Dangerous interactions between medications arise frequently from one drug impairing the elimination of another, most commonly via inhibition of one or more cytochrome P450 (CYP) enzymes. Consequently, regulatory agencies recommend thorough characterization of CYP inhibition properties of new chemical entities, at least during preclinical development . In contrast, CYP inhibition potential of most herbal remedies/dietary supplements is not evaluated prior to marketing, since such products are not regulated in the same manner as drugs, even though they consist of mixtures of diverse chemical entities .
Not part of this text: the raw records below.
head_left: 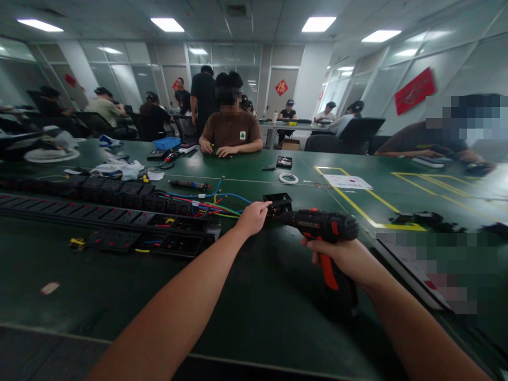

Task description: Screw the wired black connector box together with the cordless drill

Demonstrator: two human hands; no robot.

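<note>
The power drill (317, 225) is over the table (246, 307), in from its near edge, its handle (328, 272) gripped by the right hand (345, 254). The left hand's (254, 218) bent fingers meet a black frame (283, 202); partly hidden, their hold I cannot tell.
</note>
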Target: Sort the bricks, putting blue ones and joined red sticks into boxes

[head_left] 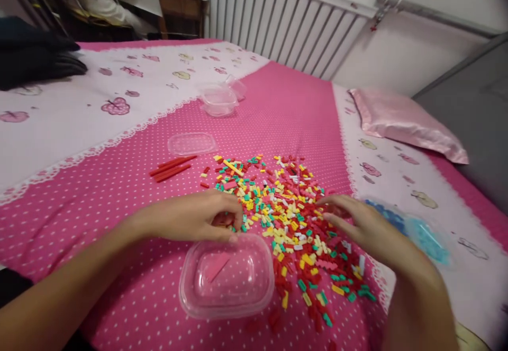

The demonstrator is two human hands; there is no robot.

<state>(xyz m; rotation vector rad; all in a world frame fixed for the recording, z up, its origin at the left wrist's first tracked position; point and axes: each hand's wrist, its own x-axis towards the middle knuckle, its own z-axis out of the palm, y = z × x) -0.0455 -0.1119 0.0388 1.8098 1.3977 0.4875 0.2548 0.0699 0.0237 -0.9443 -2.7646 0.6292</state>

Grapefruit juice (Citrus paradisi, Macf.) is an extensively studied dietary substance shown to inhibit enteric (i.e., gut) CYP3A in a mechanism-based, irreversible (so-called “suicide substrate”) manner [2-4]. Increased drug systemic exposure can lead to untoward effects. Consequently, package inserts of several drug products contain cautionary statements regarding concomitant grapefruit juice intake. Furanocoumarins, including bergamottin and 6′,7′-dihydrobergamottin, have been identified as major candidate CYP3A inhibitors using various human-derived in vitro systems [2, 4]. A clinical study involving a “furanocoumarin-free” grapefruit juice and the model CYP3A substrate, felodipine, established furanocoumarins, in aggregate, as key mediators of the felodipine-grapefruit juice interaction . These observations may be extended to other drugs that undergo extensive first-pass metabolism by enteric CYP3A, including some calcium channel antagonists (e.g., felodipine, verapamil), HMG CoA reductase inhibitors (e.g., simvastatin, lovastatin), and immunosuppressants (e.g., cyclosporine, tacrolimus).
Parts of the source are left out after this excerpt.